(Originally posted 2017-03-13.)
If confronted by a plethora1 of things to manage you have to be careful with the approach you take.
And so it is with Coupling Facility structures.
Usually I would look at the biggest structures – whether memory, request rate, or CPU is the metric of “bigness”. And normally I’m expecting a few dozen structures in a sysplex.
Recently I was confronted with a scale challenge: Over 800 structures in two coupling facilities2.
Does CFCC Scale To Hundreds Of Structures?
400 structures or so in a coupling facility raises in my mind the obvious question: “Will Coupling Facility Control Code (CFCC) scale well with such a large number of structures?”
Talking to Development I’m assured it will; Even with such large numbers the usual questions, such as CF CPU Busy, arise.
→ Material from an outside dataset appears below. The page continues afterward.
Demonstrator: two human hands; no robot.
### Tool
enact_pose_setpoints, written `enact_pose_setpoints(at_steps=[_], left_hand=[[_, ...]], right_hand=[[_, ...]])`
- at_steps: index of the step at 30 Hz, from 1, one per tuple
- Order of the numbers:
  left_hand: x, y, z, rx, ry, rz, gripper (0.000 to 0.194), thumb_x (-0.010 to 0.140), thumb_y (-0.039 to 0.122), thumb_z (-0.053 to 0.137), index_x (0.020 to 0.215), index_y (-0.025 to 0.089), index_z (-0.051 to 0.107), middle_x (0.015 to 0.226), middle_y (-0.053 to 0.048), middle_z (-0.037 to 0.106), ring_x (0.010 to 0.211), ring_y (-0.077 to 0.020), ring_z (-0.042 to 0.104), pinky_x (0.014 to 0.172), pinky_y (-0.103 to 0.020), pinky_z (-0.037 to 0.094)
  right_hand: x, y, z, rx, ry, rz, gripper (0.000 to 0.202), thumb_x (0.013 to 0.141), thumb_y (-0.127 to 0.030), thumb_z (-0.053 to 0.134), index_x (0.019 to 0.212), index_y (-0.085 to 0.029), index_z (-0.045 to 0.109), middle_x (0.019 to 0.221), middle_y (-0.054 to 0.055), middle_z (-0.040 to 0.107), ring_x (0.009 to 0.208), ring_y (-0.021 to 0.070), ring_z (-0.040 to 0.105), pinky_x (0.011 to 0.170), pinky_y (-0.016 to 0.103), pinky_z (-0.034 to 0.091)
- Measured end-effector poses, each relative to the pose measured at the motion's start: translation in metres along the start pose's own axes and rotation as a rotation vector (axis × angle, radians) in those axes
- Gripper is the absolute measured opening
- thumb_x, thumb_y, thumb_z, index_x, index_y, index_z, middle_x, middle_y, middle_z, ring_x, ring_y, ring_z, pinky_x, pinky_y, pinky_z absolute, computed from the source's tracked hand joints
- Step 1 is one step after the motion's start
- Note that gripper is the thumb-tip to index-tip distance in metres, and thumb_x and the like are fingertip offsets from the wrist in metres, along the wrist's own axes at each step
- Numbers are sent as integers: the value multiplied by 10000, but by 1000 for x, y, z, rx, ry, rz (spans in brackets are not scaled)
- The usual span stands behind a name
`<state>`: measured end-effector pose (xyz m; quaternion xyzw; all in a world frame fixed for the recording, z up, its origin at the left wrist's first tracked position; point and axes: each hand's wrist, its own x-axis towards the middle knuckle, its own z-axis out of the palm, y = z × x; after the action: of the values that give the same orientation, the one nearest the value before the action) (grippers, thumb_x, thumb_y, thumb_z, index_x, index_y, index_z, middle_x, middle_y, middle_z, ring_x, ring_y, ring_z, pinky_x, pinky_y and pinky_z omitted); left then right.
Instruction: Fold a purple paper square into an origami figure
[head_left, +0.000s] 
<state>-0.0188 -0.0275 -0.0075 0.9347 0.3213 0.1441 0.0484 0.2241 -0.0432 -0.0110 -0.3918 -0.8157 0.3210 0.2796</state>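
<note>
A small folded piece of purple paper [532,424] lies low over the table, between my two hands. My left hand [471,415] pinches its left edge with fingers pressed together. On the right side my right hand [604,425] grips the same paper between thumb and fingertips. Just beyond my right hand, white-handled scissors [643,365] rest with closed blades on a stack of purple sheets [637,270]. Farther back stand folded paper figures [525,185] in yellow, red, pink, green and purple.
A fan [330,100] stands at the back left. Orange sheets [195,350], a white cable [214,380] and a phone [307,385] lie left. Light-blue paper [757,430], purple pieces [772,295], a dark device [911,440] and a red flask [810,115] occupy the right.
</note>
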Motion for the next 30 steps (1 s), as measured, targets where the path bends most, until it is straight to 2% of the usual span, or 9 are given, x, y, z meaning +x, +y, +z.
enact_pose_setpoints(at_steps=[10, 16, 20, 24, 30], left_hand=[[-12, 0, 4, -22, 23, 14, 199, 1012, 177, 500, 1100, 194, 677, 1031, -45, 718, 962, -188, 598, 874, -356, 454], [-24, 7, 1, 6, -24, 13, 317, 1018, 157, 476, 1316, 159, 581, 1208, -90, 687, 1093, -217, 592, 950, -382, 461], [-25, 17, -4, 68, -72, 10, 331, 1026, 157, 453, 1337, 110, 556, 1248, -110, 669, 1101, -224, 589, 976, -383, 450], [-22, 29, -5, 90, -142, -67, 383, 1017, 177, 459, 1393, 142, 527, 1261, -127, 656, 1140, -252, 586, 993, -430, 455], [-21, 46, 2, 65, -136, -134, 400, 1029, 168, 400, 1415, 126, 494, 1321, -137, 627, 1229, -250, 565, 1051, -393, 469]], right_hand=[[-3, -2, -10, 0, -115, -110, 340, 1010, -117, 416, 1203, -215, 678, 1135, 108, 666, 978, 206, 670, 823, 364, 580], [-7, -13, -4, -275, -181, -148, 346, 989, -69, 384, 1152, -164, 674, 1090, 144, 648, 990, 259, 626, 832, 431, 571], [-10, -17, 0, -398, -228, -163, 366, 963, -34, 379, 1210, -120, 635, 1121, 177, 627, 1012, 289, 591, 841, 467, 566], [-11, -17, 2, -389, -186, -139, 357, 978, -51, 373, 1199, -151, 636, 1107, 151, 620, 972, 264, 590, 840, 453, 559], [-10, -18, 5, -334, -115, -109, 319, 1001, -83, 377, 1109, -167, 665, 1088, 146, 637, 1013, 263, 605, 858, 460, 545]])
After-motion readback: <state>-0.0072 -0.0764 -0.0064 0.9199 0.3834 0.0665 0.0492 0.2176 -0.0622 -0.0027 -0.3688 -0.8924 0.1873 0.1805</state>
But nothing new.
How Do You Analyse Lots Of Structures?
This is the meat of the post.
Basically it’s a case of “think of a metric and sort all the structures by that metric, descending”.
So here are some Lock Structure examples:
- Sort by False Contention rate. This is really the subject of a longer post3 but essentially False Contentions cause extra XCF traffic and hence CPU. This is usually easy to solve: Increase the structure size.
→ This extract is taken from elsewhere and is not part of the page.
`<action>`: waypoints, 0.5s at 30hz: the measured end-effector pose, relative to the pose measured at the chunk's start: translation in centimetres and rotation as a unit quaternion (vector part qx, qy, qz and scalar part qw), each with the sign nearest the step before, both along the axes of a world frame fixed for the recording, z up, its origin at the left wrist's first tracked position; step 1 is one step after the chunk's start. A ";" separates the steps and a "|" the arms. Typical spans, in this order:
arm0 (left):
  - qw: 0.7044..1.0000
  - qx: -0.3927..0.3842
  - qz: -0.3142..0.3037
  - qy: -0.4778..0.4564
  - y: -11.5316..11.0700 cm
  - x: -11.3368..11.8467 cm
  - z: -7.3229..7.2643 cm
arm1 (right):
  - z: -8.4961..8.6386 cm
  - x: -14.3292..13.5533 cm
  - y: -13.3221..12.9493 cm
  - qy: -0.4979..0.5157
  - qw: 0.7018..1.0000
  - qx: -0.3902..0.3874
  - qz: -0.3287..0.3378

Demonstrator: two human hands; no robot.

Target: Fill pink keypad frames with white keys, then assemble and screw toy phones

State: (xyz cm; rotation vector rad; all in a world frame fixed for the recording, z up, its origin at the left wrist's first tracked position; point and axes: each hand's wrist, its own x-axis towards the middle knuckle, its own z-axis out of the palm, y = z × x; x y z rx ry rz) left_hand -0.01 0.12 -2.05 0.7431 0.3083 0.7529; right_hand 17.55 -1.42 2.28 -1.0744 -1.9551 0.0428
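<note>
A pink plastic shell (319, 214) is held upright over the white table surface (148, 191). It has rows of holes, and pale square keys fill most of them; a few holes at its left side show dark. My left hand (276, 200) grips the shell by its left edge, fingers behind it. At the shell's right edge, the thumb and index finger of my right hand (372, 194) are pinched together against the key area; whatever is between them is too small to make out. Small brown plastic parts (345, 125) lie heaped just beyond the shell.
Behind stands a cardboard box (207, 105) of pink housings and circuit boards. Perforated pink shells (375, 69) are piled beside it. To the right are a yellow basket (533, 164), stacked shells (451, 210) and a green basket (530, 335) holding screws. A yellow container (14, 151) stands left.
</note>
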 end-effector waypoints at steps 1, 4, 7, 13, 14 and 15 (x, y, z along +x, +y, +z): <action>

- Sort by XES Contention rate. This time we’re looking to reduce the locking traffic and, if possible, genuine lock collisions. Easier said than done.
And here are some Cache Structure examples:
- Sort by Directory Entry Reclaims.
- Sort by Cross Invalidations.
- Sort by Castouts.
- Sort by Data Element Reclaims.
So this is the same old “top list” approach, but with metrics relevant to CF structures.
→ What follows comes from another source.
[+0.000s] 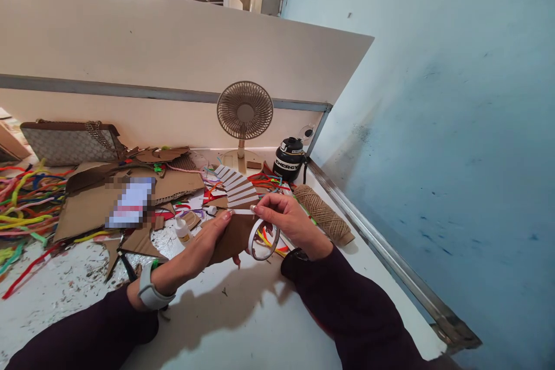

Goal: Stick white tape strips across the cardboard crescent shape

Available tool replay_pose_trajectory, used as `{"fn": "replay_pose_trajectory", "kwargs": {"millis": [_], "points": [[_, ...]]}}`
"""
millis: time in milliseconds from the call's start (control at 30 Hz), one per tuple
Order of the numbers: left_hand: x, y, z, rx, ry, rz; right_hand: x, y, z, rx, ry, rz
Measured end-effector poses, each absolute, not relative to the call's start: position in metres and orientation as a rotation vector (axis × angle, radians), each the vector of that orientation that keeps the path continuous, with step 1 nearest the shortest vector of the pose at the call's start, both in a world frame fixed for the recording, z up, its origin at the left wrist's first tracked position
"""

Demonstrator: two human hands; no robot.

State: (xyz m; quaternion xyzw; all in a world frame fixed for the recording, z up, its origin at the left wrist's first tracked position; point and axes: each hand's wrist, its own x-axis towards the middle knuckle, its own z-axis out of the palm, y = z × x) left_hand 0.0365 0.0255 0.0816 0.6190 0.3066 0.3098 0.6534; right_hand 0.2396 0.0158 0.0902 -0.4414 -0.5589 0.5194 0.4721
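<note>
My left hand (212, 234) grips a piece of brown cardboard (235, 237), thumb along its top edge. A strip of white tape runs along that edge between my hands. My right hand (288, 218) pinches near the right end of the strip, and a roll of white tape (251, 241) hangs beneath its fingers. Just beyond, a brown piece with several white stripes (239, 188) fans away; whether it joins the held cardboard I cannot tell. A small white glue bottle (182, 230) stands left of my left hand.
A desk fan (245, 113), a black jug (289, 161) and a twine roll (323, 214) stand behind and to the right. Leftward lie cardboard sheets (87, 208), a phone (131, 202), colourful pipe cleaners (26, 202) and a handbag (71, 143). A blue wall (455, 144) bounds the right.
</note>
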Motion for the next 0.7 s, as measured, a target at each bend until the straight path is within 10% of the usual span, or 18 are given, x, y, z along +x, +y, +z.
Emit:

You’ll also notice that I’ve listed metrics for Lock and Cache structures separately. This is very much in the spirit of Restructuring.
How Did We Get To So Many Structures?
This question is quite important: If you know how you got to so many structures it might give some insight into how to manage them.
In this case – and it’s clear from the structures’ names and types – there are dozens of DB2 Datasharing Groups. A Datasharing Group has a LOCK1 lock structure4, and several Group Buffer Pool (GBP) cache structures. Their names have the Datasharing Group name embedded in them.
It turns out that the “top Data Element Reclaims structures” list is overwhelmingly dominated by two group buffer pool numbers – GBPs 1 and 10. Each appears across a wide range of Datasharing Groups5. In any case this is a nice pattern to spot.
So I suspect cloning of Data Sharing Groups. And this suggests consistent undersizing across them of these two Group Buffer Pools.
So, the management point I alluded to earlier is “wouldn’t it be nice if the customer had some sort of tool that propagates GBP changes across the estate?”
I don’t (yet) know if this customer has such a tool. But it would be really handy if it did, particularly if it could be persuaded to propagate a doubling of the GBPs’ sizes.
Hand-tuning 800+ structures seems like a non-starter; If that is their reality it’s difficult to get it right. In any case I’m in awe of this customer.
But “one size fits all” is problematic, too.
While the “top list” approach to Performance is not new, it’s the first time I’ve applied it to Coupling Facility structures. And this was caused by the sheer scale.
But I think this approach is useful for even much smaller numbers of structures than 800+.
At this point I’ve written no new code; I’d like to get to some day; Oh well…
One clue this is a huge installation is our standard summary report – without any graphs – turned out to be 28MB of HTML. ↩
The lock structure that has the highest level of False Contention turns out not to be a DB2 (actually IRLM) lock structure. ↩
The customer said that one of these pools was for indexes; A further hint at a “cookie cutter” approach. ↩